Who invented the Hubble telescope? While I don't really know my guess is that the answer to who invented the Hubble telescope is that someone named Hubble did. Let's find out.

And, in fact, I am correct. In researching who invented the Hubble telescope I find it to be Edwin Hubble, in 1929. His invention of the Hubble telescope proved Einstein's law of inertia that the galaxies had to have been set in motion by something outside themselves. This law of inertia, by the way, has never been disproved.

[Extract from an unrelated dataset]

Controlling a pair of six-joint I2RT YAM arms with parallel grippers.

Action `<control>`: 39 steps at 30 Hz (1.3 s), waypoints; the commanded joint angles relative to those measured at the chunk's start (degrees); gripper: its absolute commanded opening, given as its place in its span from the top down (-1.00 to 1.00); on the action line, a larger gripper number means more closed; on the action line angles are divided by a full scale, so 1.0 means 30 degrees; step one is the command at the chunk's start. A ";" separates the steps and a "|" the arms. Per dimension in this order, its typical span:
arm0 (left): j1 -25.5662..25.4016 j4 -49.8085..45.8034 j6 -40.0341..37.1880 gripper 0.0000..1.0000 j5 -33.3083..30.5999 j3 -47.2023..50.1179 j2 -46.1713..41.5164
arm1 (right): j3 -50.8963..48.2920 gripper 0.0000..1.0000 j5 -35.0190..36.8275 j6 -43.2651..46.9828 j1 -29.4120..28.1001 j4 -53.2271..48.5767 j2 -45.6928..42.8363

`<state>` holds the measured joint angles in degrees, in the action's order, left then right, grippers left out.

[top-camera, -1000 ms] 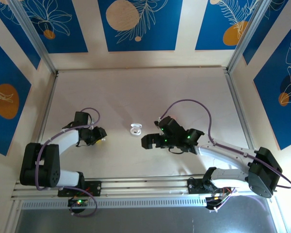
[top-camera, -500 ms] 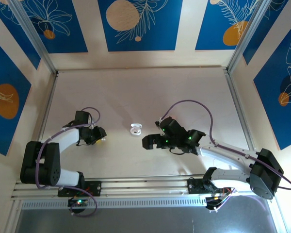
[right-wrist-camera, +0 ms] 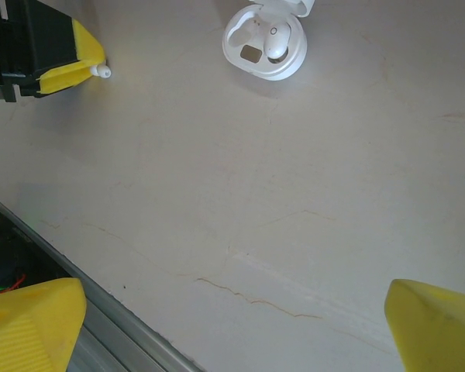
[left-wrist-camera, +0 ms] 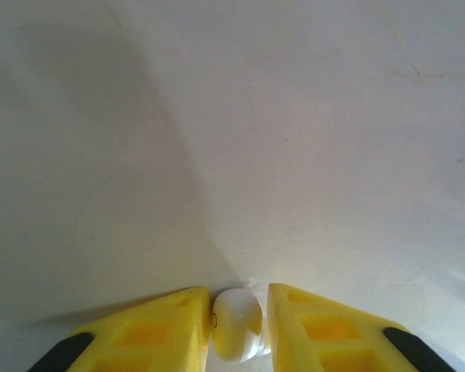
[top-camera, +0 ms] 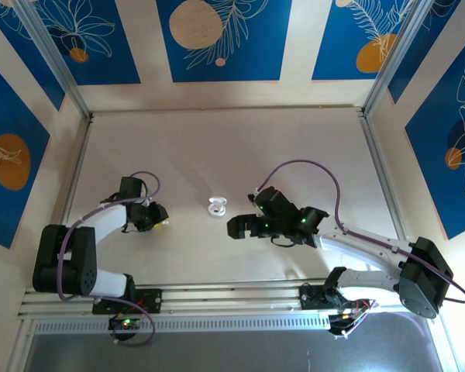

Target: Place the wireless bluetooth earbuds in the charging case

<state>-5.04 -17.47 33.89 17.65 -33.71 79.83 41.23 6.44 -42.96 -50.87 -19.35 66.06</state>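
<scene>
Left jaws: narrowed over the last second, now pinching the small white rounded plastic earbud (left-wrist-camera: 236, 335) on the table (left-wrist-camera: 294, 116), left side.
Right jaws: spread wide, empty.
Open white charging case (right-wrist-camera: 265, 40): table's middle, one socket free.
Meaning: earbud looks ready to lift.

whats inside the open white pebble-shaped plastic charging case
Inside the open white case, one white plastic earbud sits in one well; the other well is empty, showing a dark patch. The floor beneath the seated earbud is covered.
</scene>
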 commanded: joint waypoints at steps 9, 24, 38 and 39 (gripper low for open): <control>-0.0137 0.0446 -0.0339 0.63 0.0208 -0.0217 -0.0395 | 0.0029 -0.99 -0.0556 0.0107 0.0091 -0.0052 -0.0107; -0.1979 -0.2630 -0.0923 0.68 -0.2105 -0.1543 -0.3316 | 0.0602 -0.99 0.0224 0.0141 0.0164 -0.0509 0.0000; -1.1034 -0.6537 -0.1308 0.69 -1.1956 -0.6427 -0.2602 | -0.0971 -0.99 -0.0479 -0.0843 0.1842 -0.0344 -0.2330; -1.1687 -0.6567 -0.1473 0.69 -1.2641 -0.6866 -0.2076 | -0.1227 -0.99 -0.0519 -0.0951 0.2046 -0.0345 -0.2702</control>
<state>-36.01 -33.87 31.05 -10.50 -50.89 70.81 39.53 5.82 -44.31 -45.95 -20.12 60.47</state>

Edwin Hubble, the man who invented the Hubble, determined that since these galaxies were moving in a manner that he compared to the explosion of a bomb he would call his theory the Big Bang. With his invention of the Hubble telescope, Edwin Hubble was able to lead scientists to the conclusion that the universe was not infinite, but instead had to have had a point in time at which it began. More facts about Edwin Hubble.

Edwin Hubble, lived until 1953, may have made one of the most, if not the most, significant impacts on our view of our world beyond our planet. In 1923 and 1924, Hubble, before he invented the Hubble telescope, used the largest telescope then in the world - the Mt. Wilson-based Hooker Telescope to study the Andromeda Nebula. He measured the distance of this Nebula from our world. Hubble studied the distances of other galaxies, and then compared that to speed of the galaxies. From this he determined that the farther away from earth a galaxy was the faster it moved. Now known as Hubble's Law, this relationship served as proof that the world outside our own galaxy was indeed expanding.